The next step comes when the Judiciary Committee gavels open its own hearing with legal experts to assess the findings and consider potential articles of impeachment ahead of a possible vote by the full House by Christmas. That would presumably send it to the Senate for a trial in January.

The Democratic majority on the Intelligence Committee says its report, compiled after weeks of testimony from current and former diplomats and administration officials, will speak for itself in laying out the president's actions toward Ukraine.

Republicans preempted the report's public release with their own 123-page rebuttal.

In it, they claim there's no evidence Trump pressured Zelenskiy. Instead, they say Democrats just want to undo the 2016 election. Republicans dismiss witness testimony of a shadow diplomacy being run by Trump lawyer Rudy Giuliani, and they rely on the president's insistence that he was merely concerned about "corruption" in Ukraine -- though the White House transcript of Trump's phone call with Zelenskiy never mentions the word.
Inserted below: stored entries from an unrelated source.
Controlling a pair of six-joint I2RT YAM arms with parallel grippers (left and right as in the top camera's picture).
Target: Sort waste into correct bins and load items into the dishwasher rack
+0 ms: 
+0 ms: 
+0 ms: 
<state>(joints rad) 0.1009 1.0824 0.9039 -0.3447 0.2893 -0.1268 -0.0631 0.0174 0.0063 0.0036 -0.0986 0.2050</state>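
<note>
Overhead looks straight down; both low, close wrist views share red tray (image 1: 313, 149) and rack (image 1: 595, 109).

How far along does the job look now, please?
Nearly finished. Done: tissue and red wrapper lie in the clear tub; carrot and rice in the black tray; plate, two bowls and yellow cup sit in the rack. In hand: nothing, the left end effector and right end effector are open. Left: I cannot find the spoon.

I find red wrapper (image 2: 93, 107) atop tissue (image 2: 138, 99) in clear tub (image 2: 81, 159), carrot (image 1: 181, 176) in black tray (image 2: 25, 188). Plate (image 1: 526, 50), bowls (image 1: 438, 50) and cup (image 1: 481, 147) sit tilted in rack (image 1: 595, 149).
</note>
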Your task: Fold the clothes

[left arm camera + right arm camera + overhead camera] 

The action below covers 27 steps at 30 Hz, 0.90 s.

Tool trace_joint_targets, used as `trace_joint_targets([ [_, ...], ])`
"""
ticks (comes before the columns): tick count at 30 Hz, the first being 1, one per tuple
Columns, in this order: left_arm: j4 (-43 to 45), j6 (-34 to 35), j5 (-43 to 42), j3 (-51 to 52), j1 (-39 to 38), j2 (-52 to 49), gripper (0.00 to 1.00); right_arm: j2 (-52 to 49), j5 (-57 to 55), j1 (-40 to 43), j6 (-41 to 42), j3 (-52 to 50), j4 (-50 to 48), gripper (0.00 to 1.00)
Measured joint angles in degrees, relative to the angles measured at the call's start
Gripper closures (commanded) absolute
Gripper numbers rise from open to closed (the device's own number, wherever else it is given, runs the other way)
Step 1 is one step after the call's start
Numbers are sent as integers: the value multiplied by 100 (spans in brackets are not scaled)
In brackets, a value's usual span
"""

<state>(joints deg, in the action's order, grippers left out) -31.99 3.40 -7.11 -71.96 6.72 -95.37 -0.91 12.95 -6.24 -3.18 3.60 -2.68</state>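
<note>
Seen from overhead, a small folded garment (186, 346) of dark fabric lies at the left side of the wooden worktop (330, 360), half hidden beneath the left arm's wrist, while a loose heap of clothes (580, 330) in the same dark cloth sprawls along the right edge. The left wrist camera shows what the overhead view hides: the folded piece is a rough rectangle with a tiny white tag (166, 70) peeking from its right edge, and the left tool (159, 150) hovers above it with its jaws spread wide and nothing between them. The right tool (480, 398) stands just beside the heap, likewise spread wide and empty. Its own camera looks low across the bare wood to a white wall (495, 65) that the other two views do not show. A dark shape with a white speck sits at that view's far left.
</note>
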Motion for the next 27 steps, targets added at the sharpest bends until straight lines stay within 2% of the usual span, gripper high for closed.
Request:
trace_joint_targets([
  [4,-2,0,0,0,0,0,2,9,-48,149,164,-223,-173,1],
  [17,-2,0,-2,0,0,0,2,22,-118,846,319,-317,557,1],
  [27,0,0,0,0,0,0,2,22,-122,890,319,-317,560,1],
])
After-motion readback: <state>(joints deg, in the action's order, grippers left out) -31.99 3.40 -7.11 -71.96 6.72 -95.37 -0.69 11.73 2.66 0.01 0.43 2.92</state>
"They are trying to impeach President Trump because some unelected bureaucrats chafed at an elected President's 'outside the beltway' approach to diplomacy," according to the report from Republican Reps. Devin Nunes of California, Jim Jordan of Ohio and Michael McCaul of Texas.

Schiff said the GOP response was intended for an audience of one, Trump, whose actions are "outside the law and Constitution."

Democrats could begin drafting articles of impeachment against the president in a matter of days, with voting in the Judiciary Committee next week.

Republicans on the committee, led by Rep. Doug Collins of Georgia, plan to use procedural moves to stall the process and portray the inquiry as unfair to the president.

The White House declined an invitation to participate, with counsel Pat Cipollone denouncing the proceedings as a "baseless and highly partisan inquiry" in a letter to Judiciary Chairman Jerrold Nadler, D-N.Y.

Trump had previously suggested that he might be willing to offer written testimony under certain conditions, though aides suggested they did not anticipate Democrats would ever agree to them.

Cipollone’s letter of nonparticipation applied only to the Wednesday hearing, and he demanded more information from Democrats on how they intended to conduct further hearings before Trump would decide whether to participate.

Nadler said Monday if the president really thought his call with Ukraine was "perfect," as he repeatedly says, he would "provide exculpatory information that refutes the overwhelming evidence of his abuse of power."

House rules provide the president and his attorneys the right to cross-examine witnesses and review evidence before the committee, but little ability to bring forward witnesses of their own.